> [What is being asked]: Report each line of the records below that holds the word "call".

━━━━━━

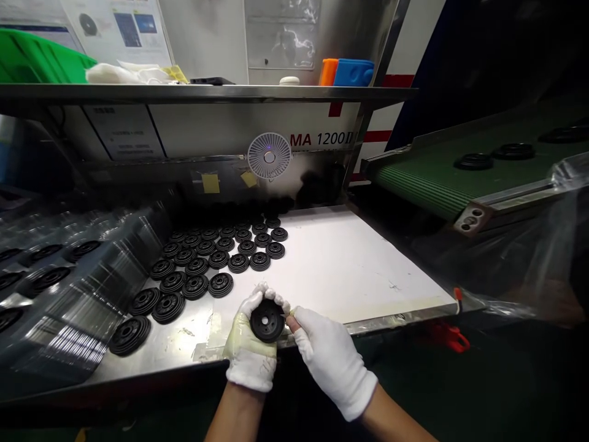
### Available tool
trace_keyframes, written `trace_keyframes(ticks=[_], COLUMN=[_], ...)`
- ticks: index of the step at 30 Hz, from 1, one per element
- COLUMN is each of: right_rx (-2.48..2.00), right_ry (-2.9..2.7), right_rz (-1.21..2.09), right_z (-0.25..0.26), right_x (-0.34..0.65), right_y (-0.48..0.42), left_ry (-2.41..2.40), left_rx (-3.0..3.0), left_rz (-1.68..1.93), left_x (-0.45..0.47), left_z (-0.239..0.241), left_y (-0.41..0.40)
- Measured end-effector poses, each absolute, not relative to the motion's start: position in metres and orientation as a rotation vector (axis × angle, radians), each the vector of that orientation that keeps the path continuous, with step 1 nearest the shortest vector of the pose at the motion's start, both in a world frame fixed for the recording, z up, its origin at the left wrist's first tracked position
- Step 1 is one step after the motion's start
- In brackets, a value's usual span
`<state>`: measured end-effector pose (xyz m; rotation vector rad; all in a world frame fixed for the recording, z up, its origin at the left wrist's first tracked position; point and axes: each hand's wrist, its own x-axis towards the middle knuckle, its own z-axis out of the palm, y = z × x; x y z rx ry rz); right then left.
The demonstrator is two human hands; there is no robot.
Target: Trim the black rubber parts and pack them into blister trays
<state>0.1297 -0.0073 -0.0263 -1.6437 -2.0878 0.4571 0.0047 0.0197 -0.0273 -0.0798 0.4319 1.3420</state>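
Observation:
My left hand (248,350), in a white glove with a yellowish palm, is closed around a round black plastic wheel (267,320) with a hub hole in its middle. Its flat face is turned up toward me, above the table's front edge. Against the right rim of that wheel is my right hand (329,356), also gloved, with thumb and forefinger pinched together and a bare thumb tip showing. Something thin may stick out of the pinch, but it is too small to make out. Several similar stepped black wheels (196,286) lie in loose rows on the table to the left.
Stacked clear plastic trays (105,276) holding black wheels stand at the left. A green conveyor belt (423,181) carries several wheels at the right. White sheeting (340,258) covers the table's right part. Above runs a metal shelf (207,93); a small fan (269,156) hangs below it.

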Motion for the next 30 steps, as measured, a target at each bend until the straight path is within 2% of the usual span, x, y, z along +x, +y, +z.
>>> trace_keyframes(ticks=[12, 16, 21, 26, 30], right_rx=[-1.612, -1.601, -1.53, -1.638, -1.649], right_ry=[-2.036, -2.015, -2.02, -2.043, -2.039], right_rz=[0.495, 0.557, 0.639, 0.407, 0.383], right_z=[-0.039, -0.037, -0.029, -0.031, -0.038], right_x=[0.112, 0.116, 0.123, 0.123, 0.116], right_y=[-0.019, -0.02, -0.014, -0.008, -0.016], left_ry=[0.49, 0.631, 0.567, 0.492, 0.497], left_rx=[-0.157, -0.022, 0.06, -0.056, -0.132], left_rz=[1.547, 1.432, 1.362, 1.244, 1.371], left_x=[0.011, 0.006, -0.003, -0.003, 0.003], left_z=[-0.025, -0.028, -0.032, -0.028, -0.025], left_y=[0.027, 0.024, 0.019, 0.021, 0.024])
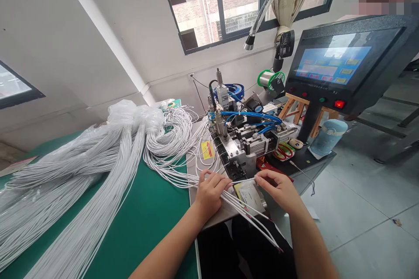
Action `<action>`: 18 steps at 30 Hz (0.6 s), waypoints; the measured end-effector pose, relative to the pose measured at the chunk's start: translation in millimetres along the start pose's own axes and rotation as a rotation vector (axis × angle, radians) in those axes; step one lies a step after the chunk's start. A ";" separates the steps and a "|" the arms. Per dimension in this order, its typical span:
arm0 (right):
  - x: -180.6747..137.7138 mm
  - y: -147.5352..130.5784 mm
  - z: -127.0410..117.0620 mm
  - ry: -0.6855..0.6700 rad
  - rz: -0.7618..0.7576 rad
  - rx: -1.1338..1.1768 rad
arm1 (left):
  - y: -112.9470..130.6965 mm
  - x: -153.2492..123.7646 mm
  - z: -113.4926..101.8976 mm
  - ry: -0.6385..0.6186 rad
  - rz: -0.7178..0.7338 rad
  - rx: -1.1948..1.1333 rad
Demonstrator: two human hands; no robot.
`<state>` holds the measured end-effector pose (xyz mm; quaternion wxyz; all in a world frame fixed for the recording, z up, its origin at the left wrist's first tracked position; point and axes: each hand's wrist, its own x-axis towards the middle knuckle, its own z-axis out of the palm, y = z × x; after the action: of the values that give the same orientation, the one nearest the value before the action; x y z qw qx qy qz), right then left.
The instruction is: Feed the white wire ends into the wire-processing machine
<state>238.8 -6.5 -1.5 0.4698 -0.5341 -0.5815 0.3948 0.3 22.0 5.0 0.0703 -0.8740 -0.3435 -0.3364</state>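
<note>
Where white wires [160,144] lie, green tabletop [144,222], window [229,6]

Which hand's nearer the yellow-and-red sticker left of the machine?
Left. The left hand is just on the near side of the yellow-and-red sticker; the right hand is farther off to the right, in front of the machine.

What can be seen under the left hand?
White cables show on both sides of the left hand; exactly how they lie directly beneath it is hidden, so I cannot tell.
</note>
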 end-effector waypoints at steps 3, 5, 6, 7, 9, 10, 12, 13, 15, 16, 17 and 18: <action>5.8 5.9 12.4 0.048 0.032 0.092 | 1.5 1.2 -0.4 0.019 0.001 0.018; 8.0 6.6 19.6 0.075 0.041 0.139 | 1.6 1.3 0.3 0.019 -0.008 0.030; 8.5 6.2 22.4 0.086 0.043 0.157 | 1.3 1.1 1.0 0.017 -0.012 0.033; 8.7 5.6 24.6 0.096 0.044 0.170 | 1.0 0.7 1.6 0.015 -0.016 0.033; 8.5 4.0 26.9 0.111 0.045 0.180 | 0.1 -0.4 3.1 0.014 -0.020 0.026; 8.3 3.2 27.2 0.113 0.041 0.179 | -0.4 -0.9 3.7 0.012 -0.021 0.023; 8.0 2.0 26.2 0.100 0.021 0.183 | -1.1 -1.8 4.7 0.014 -0.025 0.022; 8.1 1.8 25.1 0.083 0.015 0.188 | -1.4 -2.1 5.1 0.018 -0.028 0.025; 9.2 2.3 22.4 0.037 0.019 0.210 | -1.4 -2.4 5.6 0.026 -0.033 0.032; 10.3 2.9 20.9 0.015 0.026 0.221 | -1.3 -2.3 5.7 0.025 -0.038 0.036; 11.6 3.8 19.5 0.002 0.033 0.226 | -1.0 -2.2 5.8 0.021 -0.044 0.041; 13.2 4.8 18.3 -0.002 0.039 0.221 | -0.8 -2.1 5.8 0.013 -0.052 0.047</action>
<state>222.5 7.9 -9.0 0.5174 -0.4899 -0.5247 0.4659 1.9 23.5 -0.8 0.0842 -0.8608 -0.3732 -0.3357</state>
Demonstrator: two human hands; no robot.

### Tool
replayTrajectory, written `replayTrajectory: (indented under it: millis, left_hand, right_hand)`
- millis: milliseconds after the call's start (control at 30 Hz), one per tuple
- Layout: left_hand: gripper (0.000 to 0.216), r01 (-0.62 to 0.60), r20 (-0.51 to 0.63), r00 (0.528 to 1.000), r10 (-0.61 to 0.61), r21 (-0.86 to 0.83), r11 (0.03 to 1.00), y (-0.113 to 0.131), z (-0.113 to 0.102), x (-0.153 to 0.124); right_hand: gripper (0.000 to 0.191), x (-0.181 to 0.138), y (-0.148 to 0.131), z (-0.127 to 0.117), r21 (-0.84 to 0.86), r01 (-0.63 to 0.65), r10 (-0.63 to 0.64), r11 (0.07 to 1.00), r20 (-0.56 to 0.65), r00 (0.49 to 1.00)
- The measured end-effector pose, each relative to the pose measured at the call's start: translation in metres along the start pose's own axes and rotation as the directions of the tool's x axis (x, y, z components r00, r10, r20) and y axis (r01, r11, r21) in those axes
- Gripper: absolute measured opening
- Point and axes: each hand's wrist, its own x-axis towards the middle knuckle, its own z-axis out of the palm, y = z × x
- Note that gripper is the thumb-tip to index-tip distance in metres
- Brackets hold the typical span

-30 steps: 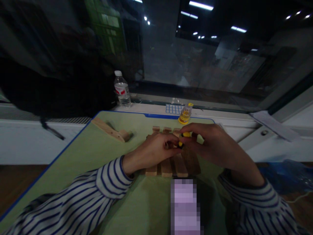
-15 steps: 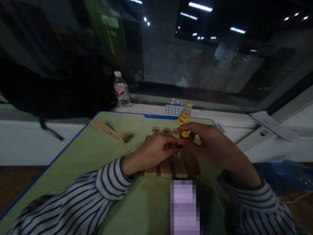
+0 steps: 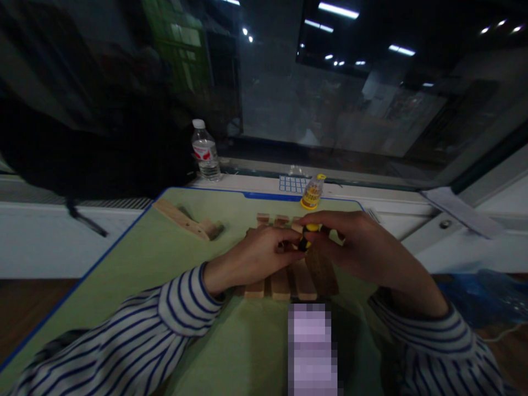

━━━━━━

> [Answer]:
- millis: milliseconds after the call's start (control at 30 Hz), one per tuple
- The measured end-effector pose, each relative to the pose measured at the call's start: translation in metres along the start pose's own axes and rotation as the directions of the tool's x axis (x, y, z components r00, r10, r20) and y axis (r01, r11, r21) in those axes

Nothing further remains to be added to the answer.